§ **Exercise prompt**: Please retype the listing below without a single change.

____

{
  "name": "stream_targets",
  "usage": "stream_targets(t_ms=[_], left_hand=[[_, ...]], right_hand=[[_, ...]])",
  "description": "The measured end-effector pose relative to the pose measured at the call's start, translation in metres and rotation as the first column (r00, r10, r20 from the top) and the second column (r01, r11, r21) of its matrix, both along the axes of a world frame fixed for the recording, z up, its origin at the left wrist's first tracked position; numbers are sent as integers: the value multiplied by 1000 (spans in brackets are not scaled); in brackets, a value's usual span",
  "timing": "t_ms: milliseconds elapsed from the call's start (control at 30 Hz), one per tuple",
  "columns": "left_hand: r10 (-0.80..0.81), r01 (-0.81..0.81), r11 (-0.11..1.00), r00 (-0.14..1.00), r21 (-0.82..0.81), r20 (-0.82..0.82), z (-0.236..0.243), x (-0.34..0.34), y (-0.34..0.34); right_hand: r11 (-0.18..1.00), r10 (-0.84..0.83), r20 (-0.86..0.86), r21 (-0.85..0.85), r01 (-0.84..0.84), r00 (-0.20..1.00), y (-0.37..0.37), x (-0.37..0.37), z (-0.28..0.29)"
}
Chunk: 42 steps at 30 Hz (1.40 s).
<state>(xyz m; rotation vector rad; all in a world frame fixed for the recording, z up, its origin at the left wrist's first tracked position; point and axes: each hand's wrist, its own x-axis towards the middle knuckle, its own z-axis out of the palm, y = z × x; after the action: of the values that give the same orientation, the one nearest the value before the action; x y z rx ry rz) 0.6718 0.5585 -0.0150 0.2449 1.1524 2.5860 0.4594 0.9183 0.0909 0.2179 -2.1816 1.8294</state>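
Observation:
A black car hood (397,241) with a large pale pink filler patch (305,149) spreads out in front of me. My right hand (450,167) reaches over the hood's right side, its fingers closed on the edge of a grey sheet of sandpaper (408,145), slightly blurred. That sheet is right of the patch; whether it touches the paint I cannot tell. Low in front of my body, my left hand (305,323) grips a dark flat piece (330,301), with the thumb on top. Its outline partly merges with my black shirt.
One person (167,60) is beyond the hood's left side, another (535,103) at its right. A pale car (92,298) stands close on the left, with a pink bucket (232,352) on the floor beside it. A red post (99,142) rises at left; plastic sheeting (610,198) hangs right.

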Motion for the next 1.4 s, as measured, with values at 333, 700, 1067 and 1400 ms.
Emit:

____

§ **Task result**:
{
  "name": "stream_targets",
  "usage": "stream_targets(t_ms=[_], left_hand=[[_, ...]], right_hand=[[_, ...]])",
  "description": "The measured end-effector pose relative to the pose measured at the call's start, translation in metres and rotation as the first column (r00, r10, r20 from the top) and the second column (r01, r11, r21) of its matrix, both along the axes of a world frame fixed for the recording, z up, its origin at the left wrist's first tracked position; numbers are sent as integers: the value multiplied by 1000 (spans in brackets are not scaled); in brackets, a value's usual span",
  "timing": "t_ms: milliseconds elapsed from the call's start (control at 30 Hz), one per tuple",
  "columns": "left_hand: r10 (-0.80..0.81), r01 (-0.81..0.81), r11 (-0.11..1.00), r00 (-0.14..1.00), r21 (-0.82..0.81), r20 (-0.82..0.82), z (-0.236..0.243), x (-0.34..0.34), y (-0.34..0.34); right_hand: r11 (-0.18..1.00), r10 (-0.84..0.83), r20 (-0.86..0.86), r21 (-0.85..0.85), r01 (-0.84..0.84), r00 (-0.20..1.00), y (-0.37..0.37), x (-0.37..0.37), z (-0.28..0.29)"
}
Chunk: 42 steps at 30 Hz (1.40 s).
<state>(xyz m; rotation vector rad; all in a world frame fixed for the recording, z up, its origin at the left wrist's first tracked position; point and axes: each hand's wrist, its own x-axis towards the middle knuckle, its own z-axis out of the palm, y = z × x; after the action: of the values that give the same orientation, the one nearest the value before the action; x y z rx ry rz) 0.6718 0.5585 -0.0150 0.2449 1.1524 2.5860 0.4594 0.9183 0.0909 0.2179 -2.1816 1.8294</state>
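Observation:
A black car hood (397,241) with a large pale pink filler patch (305,149) spreads out in front of me. My right hand (450,167) reaches over the hood's right side, its fingers closed on the edge of a grey sheet of sandpaper (408,145), slightly blurred. That sheet is right of the patch; whether it touches the paint I cannot tell. Low in front of my body, my left hand (305,323) grips a dark flat piece (330,301), with the thumb on top. Its outline partly merges with my black shirt.
One person (167,60) is beyond the hood's left side, another (535,103) at its right. A pale car (92,298) stands close on the left, with a pink bucket (232,352) on the floor beside it. A red post (99,142) rises at left; plastic sheeting (610,198) hangs right.
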
Motion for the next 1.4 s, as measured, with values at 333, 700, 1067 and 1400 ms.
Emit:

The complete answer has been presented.